– И где вы были на этот раз?
– Учились науке, – говорит девочка, вскидывая голову.
– Садись и пей свое молоко. – Миссис Прайс поворачивается ко мне и говорит, понизив тон: – Ты должна уехать сегодня же.
– Когда Имоджен так плоха, а вы измучены кашлем? – Я смотрю на нее с недоумением. – Думаю, что задержусь еще на день-другой, миссис Прайс.
Она уже готова мне возразить, как от нового приступа кашля у нее перехватывает дыхание. Я принимаю решение не ждать, когда к ней снова вернется дар речи, и быстро пересекаю прихожую, чтобы подняться в комнату Имоджен. Дверь беззвучно открывается. Она спит, голова откинута, челюсть отвисла. Любил бы Гарри ее такой? Сверкали бы его глаза неутолимым голодом, взгляни он на ее шею сейчас?
Наливаю немного настойки наперстянки в ее фляжку, затем подхожу к окну и смотрю на серый пустой двор.
– Помните, как мы стояли тогда у этого окна? – говорю я. – Мы с вами – в тот день? В тот проклятый день? – Шезлонг скрипит, когда она шевелится. – Каким обаятельным он был. Каким красивым. – Я вижу его внизу полным жизни. – Вы обещали помочь мне.

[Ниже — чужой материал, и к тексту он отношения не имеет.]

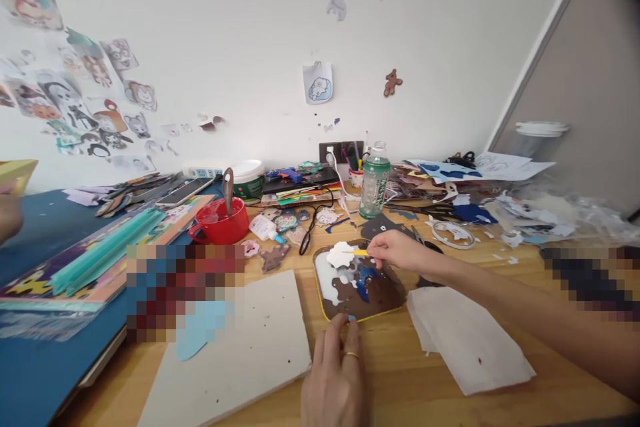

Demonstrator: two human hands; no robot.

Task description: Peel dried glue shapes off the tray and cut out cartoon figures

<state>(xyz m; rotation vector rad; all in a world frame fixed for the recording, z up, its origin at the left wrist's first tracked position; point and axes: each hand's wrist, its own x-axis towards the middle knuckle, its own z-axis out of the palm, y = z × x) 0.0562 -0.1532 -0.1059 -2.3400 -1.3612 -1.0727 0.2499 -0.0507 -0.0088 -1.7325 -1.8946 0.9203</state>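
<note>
My right hand (395,252) pinches a thin yellow stick (359,252) over the tray. At the stick's far end is a white scalloped piece (340,255), above the back left part of a brown tray (385,290) with a yellow rim. White liquid-like patches and a dark blue shape (366,283) lie in the tray. My left hand (334,367), with a ring on one finger, rests on the table, its fingertips at the tray's front edge and its fingers stretched forward. Whether the white piece touches the tray cannot be made out.
A white board (250,347) lies left of the tray, a white cloth (470,340) to the right. Behind stand a red cup (220,220), a glue bottle (267,228) and a green-labelled bottle (375,180). Scissors and a tape ring (453,233) lie at the back right. Another person's hand (9,217) shows far left.
</note>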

Помните?
Она стонет, закатывает глаза. Думает, что это все ерунда, пустяки, что все в прошлом. О нет, как бы не так.
– Он не знал, верно? Гарри не знал? Он не увидел моего письма. – Прайс возился с часами в коридоре, делая вид, что не замечает меня. – Прайс отдал его вам. Вы знали о моем положении и не сказали Гарри.
– Не сказала ему? – пронзительным голосом вторит она. – С какой стати мне говорить ему? Думала, что я позволила бы ему тратить свою жизнь на такую, как ты?
– Почему? Почему вы меня так возненавидели?
Она задыхается, отплевывается.
– А сама-то как думаешь? Ты украла его, забрала его у меня – ты, жалкая служанка. – Ее губы кривятся. – О, он продолжал приходить ко мне в постель, когда я позволяла ему. Мужчины – примитивные создания, их тела реагируют, даже когда им того не хочется, но не мое имя он шептал в темноте, не мое имя выкрикивал во сне.
Так значит, он любил меня. Хотя бы что-то.
– Вы держали меня во тьме под замком все эти месяцы. Как вы могли?
Она садится.
– Тебя же кормили, не так ли? – Она не сводит с меня ледяного взгляда с привычным напускным величием. – О тебе заботился врач. Немногие наниматели отнеслись бы к тебе с таким вниманием. Твой неуемный аппетит обошелся мне недешево. Любой на моем место просто отправил бы тебя в работный дом.
Эти слова больше не приводят меня в такое оцепенение, как прежде. Нет, меня охватило странное спокойствие, смирив колотящееся сердце. Вместо него зародилось какое-то еще смутное подозрение.
– Так почему же вы так и не поступили? К чему было держать меня здесь?
Она продолжает смотреть.
– Почему? – Делаю шаг по направлению к ней и еще один, пока она яростно моргает. – Вы хотели украсть моего ребенка, верно?
Она трясет головой. Я хватаю ее за плечи и смотрю ей прямо в глаза.
– Вы хотели украсть моего ребенка. Почему?
Краска сходит с ее лица и губ, уступая место смертельной бледности. Отпускаю ее и делаю шаг назад.
– Да ты хоть можешь себе представить, каково это, – шипит она, – пытаться раз за разом и наконец узнать, что наконец-то зачала дитя? Можешь хотя бы вообразить, какая это радость?
Что это за уловка? Что за новые игры?
– Можешь? – Ненависть искажает черты, уродуя ее лицо. Губы Имоджен дрожат, так что слова сливаются. – И все ради того, чтобы эта мимолетная радость умерла среди окровавленных простынь? – Она сдавленно всхлипывает. – А потом я выясняю, что ты, обычная потаскуха, получила то, что должно было принадлежать мне!
Ее глаза расширяются. Она закрывает рот, но уже слишком поздно. Слишком поздно.
Воцаряется тишина, которую нарушает только потрескивание пламени в камине и тиканье часов.
– Вы украли моего ребенка.
Мой ребенок жив, моя малышка, моя Вайолет. Колени дрожат. Наверное, я издаю какой-то звук, потому что ее голос смягчается и становится тише.
– Ты совершенно непригодна к материнству. Ты должна и сама понимать это.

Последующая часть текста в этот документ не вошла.